The problem
Reproduce every line of the listing exactly.

******************************

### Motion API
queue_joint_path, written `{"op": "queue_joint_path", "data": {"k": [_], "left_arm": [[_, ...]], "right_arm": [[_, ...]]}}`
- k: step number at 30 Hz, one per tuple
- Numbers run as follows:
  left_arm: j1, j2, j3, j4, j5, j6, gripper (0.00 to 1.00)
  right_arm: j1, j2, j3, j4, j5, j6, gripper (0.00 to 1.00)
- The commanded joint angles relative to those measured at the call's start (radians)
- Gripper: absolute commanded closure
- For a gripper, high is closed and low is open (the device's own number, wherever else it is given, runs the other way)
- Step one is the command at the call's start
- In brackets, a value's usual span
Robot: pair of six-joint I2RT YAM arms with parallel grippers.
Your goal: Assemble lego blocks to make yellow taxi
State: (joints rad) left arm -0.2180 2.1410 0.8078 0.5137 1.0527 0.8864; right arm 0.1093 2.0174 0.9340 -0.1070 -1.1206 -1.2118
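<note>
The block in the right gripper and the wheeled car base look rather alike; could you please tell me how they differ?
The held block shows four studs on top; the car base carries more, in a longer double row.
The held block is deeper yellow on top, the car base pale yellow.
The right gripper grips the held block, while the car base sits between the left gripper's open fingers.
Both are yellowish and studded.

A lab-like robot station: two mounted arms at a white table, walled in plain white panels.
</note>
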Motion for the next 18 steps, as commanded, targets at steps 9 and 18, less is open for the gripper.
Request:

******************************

Solution to the exercise
### Motion API
queue_joint_path, written `{"op": "queue_joint_path", "data": {"k": [_], "left_arm": [[_, ...]], "right_arm": [[_, ...]]}}`
- k: step number at 30 Hz, one per tuple
- Numbers run as follows:
  left_arm: j1, j2, j3, j4, j5, j6, gripper (0.00 to 1.00)
  right_arm: j1, j2, j3, j4, j5, j6, gripper (0.00 to 1.00)
- The commanded joint angles relative to those measured at the call's start (radians)
- Gripper: absolute commanded closure
- For a gripper, high is closed and low is open (the device's own number, wherever else it is given, runs the other way)
- Step one is the command at the call's start
- In brackets, a value's usual span
Robot: pair of six-joint I2RT YAM arms with parallel grippers.
Your goal: Assemble lego blocks to make yellow taxi
State: (joints rad) left arm -0.2180 2.1410 0.8078 0.5137 1.0527 0.8864; right arm 0.1093 2.0174 0.9340 -0.1070 -1.1206 -1.2118
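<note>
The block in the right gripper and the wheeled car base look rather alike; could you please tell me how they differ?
The held block shows four studs on top; the car base carries more, in a longer double row.
The held block is deeper yellow on top, the car base pale yellow.
The right gripper grips the held block, while the car base sits between the left gripper's open fingers.
Both are yellowish and studded.

A lab-like robot station: two mounted arms at a white table, walled in plain white panels.
</note>
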Motion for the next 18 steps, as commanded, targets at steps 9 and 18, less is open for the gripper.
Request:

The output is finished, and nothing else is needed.